Exact copy, pictures excluded: output the lines from the opening of the entries through the line bearing "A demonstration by".

### SOURCE MATERIAL

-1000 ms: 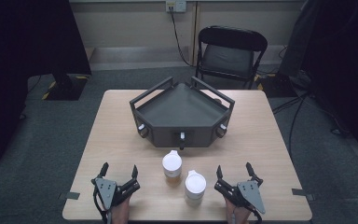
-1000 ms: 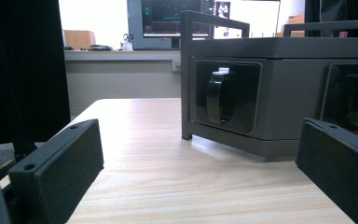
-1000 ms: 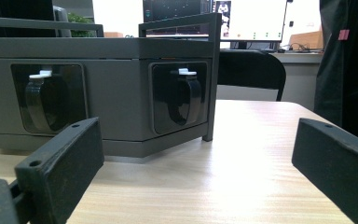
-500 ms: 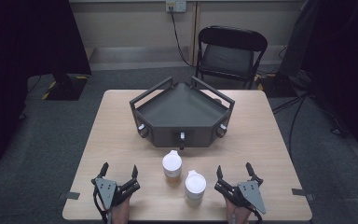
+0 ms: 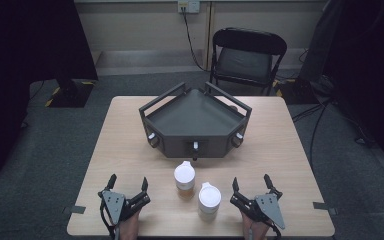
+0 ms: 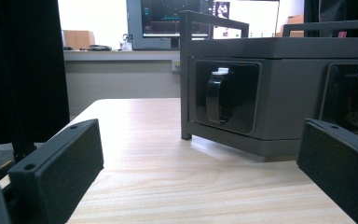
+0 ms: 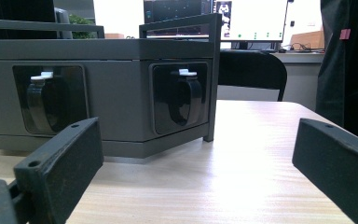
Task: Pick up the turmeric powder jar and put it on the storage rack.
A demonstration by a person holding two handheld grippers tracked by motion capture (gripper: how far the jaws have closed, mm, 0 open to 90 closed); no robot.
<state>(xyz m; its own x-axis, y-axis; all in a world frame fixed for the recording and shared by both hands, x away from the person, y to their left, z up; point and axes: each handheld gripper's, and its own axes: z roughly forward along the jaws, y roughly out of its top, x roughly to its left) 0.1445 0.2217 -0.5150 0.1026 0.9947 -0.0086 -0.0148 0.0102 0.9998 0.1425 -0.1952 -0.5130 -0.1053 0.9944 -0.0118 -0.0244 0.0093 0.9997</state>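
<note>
Pale wood grain runs across the tabletop [image 5: 290, 150], and near its front edge stand two small white-lidded jars, the left jar [image 5: 185, 179] with amber contents a little farther back and the right jar [image 5: 209, 200] closer to the person. The left tool [image 5: 128, 189] rests at the front left with its jaws spread wide and nothing between them; the right tool [image 5: 250, 186] sits at the front right, just as wide open and just as empty. Both jars lie between the two tools, the right jar near the right tool, the left jar well apart from the left one. Behind them stands a dark grey angled rack [image 5: 195, 120] whose front faces carry recessed sockets with black latches, seen close in the left gripper view [image 6: 223, 95] and the right gripper view [image 7: 184, 100]. The step in hand looks like the first reach for a jar. To do it well, I would bring each tool in low and level, straddle the jar body below the lid, centre it between the jaws before closing, and avoid nudging the neighbouring jar, since the two stand close together and look easy to tip.
</note>
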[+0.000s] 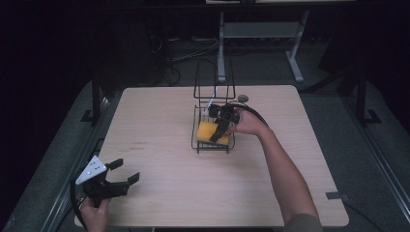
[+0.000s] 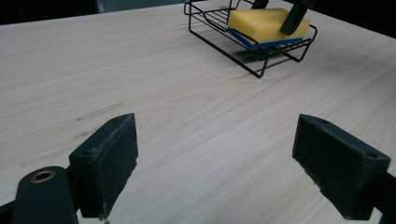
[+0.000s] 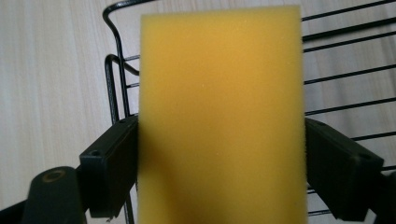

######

[THE ANSWER]:
-1000 ms: 
-1000 ms: 
-1000 ms: 
-500 ms: 
+0 ms: 
+0 ms: 
+0 ms: 
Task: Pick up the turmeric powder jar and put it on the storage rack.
A demonstration by a person holding two handheld grippers tracked by motion capture (gripper: how far the jaws have closed, mm, 0 open to 90 closed); no robot.

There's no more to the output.